The small scale of the program—only 75 students have completed it to date—means the impact these students are having is small and hard to measure.
Nonetheless, the Morehouse team believes their program will have a national impact on the number of community health workers. They believe the program has encouraged Georgia, and other states, to see the value in supporting community health workers and integrating them into the healthcare system through formalized certification and licensing programs.
Expanding the Program
Georgia is currently developing a certification program for its community health workers, and both Livingston and Ervin serve on the state’s CHW Advisory Board. They use their program as evidence to inform policy discussions. When the Georgia Department of Public Health proposed a minimum certification age of 21 for community health workers, Livingston and Ervin argued—based on the competency displayed by their high schoolers—that the minimum age be lowered to 16.

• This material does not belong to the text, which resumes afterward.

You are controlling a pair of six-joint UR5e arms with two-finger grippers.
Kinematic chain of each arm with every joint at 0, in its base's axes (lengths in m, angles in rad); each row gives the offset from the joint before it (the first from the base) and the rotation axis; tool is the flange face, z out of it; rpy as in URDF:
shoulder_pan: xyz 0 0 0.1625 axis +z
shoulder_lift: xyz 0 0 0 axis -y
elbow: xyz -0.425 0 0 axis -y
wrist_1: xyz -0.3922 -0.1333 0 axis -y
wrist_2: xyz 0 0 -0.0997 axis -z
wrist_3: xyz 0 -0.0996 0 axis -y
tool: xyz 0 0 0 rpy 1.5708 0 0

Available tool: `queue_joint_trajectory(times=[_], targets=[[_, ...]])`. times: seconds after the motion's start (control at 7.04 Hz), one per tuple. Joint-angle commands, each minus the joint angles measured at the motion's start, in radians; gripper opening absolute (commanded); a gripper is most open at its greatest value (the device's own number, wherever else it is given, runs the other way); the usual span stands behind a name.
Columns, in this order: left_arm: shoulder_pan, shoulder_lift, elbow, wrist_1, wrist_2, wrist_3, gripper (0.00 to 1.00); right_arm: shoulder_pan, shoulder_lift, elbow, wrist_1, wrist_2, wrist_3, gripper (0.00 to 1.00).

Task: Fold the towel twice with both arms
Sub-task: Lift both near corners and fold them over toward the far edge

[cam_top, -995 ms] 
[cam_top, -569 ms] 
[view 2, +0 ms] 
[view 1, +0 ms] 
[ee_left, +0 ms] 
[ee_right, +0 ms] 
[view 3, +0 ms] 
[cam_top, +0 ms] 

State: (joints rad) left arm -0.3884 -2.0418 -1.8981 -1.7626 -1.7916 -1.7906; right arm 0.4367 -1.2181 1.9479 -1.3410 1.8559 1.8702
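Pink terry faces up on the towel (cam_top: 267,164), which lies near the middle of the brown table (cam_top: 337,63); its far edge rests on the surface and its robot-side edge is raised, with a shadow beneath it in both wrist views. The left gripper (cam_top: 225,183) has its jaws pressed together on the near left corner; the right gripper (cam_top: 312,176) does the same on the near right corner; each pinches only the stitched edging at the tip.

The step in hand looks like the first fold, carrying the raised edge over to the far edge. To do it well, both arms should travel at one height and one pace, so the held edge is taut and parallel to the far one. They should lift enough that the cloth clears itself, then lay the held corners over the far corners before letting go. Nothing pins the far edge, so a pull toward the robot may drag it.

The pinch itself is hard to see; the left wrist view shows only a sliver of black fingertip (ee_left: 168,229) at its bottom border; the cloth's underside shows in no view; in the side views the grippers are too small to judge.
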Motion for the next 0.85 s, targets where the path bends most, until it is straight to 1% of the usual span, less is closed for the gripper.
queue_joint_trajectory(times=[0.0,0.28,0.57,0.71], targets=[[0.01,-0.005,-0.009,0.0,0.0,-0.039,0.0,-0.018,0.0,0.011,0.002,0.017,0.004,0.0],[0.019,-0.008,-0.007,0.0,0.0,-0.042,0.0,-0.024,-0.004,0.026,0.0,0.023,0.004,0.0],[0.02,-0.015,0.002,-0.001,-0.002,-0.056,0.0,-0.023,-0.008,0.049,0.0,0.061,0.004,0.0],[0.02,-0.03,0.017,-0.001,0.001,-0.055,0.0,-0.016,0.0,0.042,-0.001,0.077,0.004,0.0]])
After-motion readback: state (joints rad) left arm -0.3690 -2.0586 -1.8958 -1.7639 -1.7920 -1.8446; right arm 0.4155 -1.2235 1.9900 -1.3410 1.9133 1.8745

After hearing Epps’ story, Livingston and Ervin became convinced the program should expand further. Monitoring simple vital signs has the potential to save lives. “We believe every high school student should be trained as a community health worker.”
And they’re expanding the program based on that belief. In spring 2019, a pilot study of four high schoolers from Columbus, Georgia, was launched to assess the effectiveness of the program in a rural setting where the team has seen many of the same issues surrounding job opportunities and access to care that they see in underserved urban settings. They’ve also adopted a youth-friendly online format, compatible with smartphones and featuring virtual reality modules.
Now anyone around the globe can take the course.